• EXERCISE DESCRIPTION:
Only some lines are wanted. Transcribe, exactly, the lines below from the line with "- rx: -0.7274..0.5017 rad" up to and including the line with "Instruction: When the".

• RECORDED INFORMATION:
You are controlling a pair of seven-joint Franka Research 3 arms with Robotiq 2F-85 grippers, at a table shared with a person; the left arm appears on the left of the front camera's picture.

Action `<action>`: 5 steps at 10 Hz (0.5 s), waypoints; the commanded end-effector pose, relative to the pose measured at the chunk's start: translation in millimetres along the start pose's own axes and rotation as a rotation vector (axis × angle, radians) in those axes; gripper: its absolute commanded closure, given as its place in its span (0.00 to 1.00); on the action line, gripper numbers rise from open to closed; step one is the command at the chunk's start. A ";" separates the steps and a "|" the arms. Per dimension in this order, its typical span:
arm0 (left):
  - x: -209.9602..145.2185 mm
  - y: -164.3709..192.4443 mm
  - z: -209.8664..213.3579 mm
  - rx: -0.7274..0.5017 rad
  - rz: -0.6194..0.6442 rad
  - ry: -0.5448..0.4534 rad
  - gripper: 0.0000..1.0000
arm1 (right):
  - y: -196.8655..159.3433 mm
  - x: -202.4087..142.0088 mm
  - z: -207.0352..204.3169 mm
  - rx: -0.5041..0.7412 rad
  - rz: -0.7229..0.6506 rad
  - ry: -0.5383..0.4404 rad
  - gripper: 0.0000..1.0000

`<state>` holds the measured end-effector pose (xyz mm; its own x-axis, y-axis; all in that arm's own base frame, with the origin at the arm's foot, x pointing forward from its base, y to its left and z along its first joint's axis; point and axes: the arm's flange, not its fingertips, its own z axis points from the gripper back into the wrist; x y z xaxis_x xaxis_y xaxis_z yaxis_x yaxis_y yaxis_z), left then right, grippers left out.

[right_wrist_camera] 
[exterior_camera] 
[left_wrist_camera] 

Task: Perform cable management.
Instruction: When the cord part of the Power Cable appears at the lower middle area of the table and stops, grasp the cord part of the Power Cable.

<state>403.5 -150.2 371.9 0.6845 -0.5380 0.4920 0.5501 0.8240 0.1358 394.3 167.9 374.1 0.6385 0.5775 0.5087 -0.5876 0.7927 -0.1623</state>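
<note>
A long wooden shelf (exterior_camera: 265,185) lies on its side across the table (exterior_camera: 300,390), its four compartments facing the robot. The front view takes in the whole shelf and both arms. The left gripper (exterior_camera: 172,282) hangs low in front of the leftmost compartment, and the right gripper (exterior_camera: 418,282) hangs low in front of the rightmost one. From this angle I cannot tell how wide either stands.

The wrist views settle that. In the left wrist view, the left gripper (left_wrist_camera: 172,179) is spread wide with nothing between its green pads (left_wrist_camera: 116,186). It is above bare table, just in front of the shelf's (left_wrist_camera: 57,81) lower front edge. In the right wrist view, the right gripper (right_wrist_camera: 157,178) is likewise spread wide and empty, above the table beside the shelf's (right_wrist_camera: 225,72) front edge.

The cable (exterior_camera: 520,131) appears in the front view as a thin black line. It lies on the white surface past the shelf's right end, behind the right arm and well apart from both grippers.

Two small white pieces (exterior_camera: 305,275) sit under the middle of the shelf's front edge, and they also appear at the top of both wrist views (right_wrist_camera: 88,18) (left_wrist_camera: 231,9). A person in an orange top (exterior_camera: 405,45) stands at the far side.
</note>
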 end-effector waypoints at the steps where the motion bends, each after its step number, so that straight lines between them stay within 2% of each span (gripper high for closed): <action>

• ANSWER SECTION:
  - rx: -0.7274..0.5017 rad
  - rz: -0.6194..0.6442 rad
  - ry: -0.5448..0.4534 rad
  - gripper: 0.0000..1.0000
arm1 (right):
  - y: -196.8655..159.3433 mm
  - x: -202.4087..142.0088 mm
  - z: -207.0352..204.3169 mm
  - rx: -0.5041..0.7412 rad
  - rz: -0.7229..0.6506 rad
  - ry: -0.5383..0.4404 rad
  - gripper: 0.0000..1.0000

`<state>` holds the measured end-effector pose (xyz mm; its own x-axis, y-axis; all in that arm's own base frame, with the origin at the arm's foot, x pointing forward from its base, y to its left and z along its first joint's axis; point and axes: the arm's flange, not its fingertips, its own z axis points from the gripper back into the wrist; x y z xaxis_x xaxis_y xaxis_z yaxis_x yaxis_y yaxis_z), left then right, grippers left out.

[right_wrist_camera] 
[exterior_camera] 
[left_wrist_camera] 

Task: Perform cable management.
Instruction: When the cord part of the Power Cable appears at the lower middle area of the table and stops, grasp the cord part of the Power Cable.

With this, the exercise is complete.